#### [ACTIVITY]
For the material that follows, return exactly the lines from the one with "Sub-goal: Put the" through the one with "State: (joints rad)", both ends included.

#### [DATA TO PROCESS]
######

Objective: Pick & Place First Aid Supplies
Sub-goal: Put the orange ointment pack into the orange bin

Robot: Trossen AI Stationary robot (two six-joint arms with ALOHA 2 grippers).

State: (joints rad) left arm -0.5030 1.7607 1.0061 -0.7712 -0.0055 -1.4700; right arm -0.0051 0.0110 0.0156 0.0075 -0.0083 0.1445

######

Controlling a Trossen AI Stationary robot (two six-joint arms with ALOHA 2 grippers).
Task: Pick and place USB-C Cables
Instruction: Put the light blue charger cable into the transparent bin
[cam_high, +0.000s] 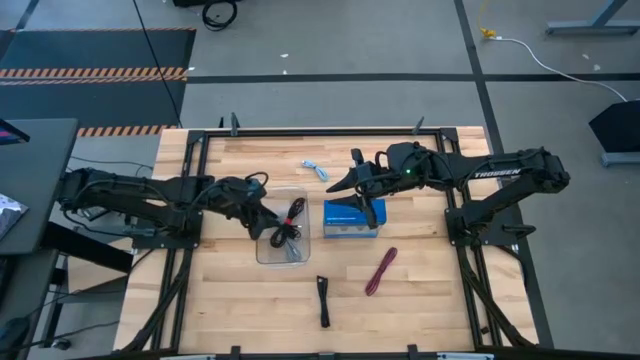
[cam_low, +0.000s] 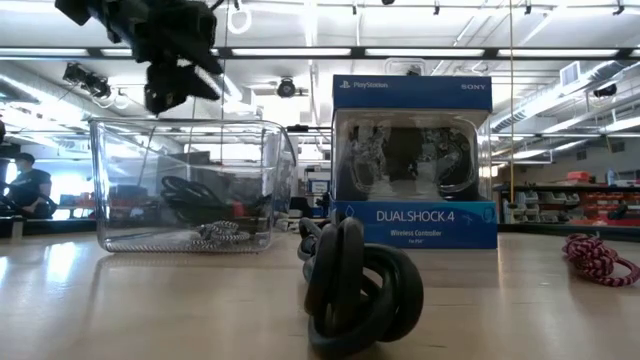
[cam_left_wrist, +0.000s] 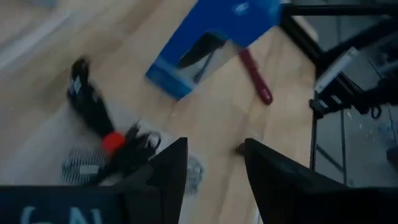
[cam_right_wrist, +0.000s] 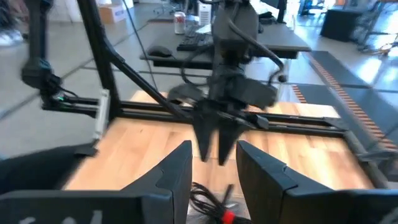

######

#### [COMPLETED TASK]
Sub-goal: Put the orange ointment pack into the orange bin

Robot: Trossen AI Stationary robot (two six-joint arms with ALOHA 2 grippers).

State: (joints rad) left arm -0.5030 1.7607 1.0061 -0.7712 -0.0055 -1.4700; right arm -0.0051 0.0110 0.0156 0.0075 -0.0083 0.1445

A complete answer has now been given.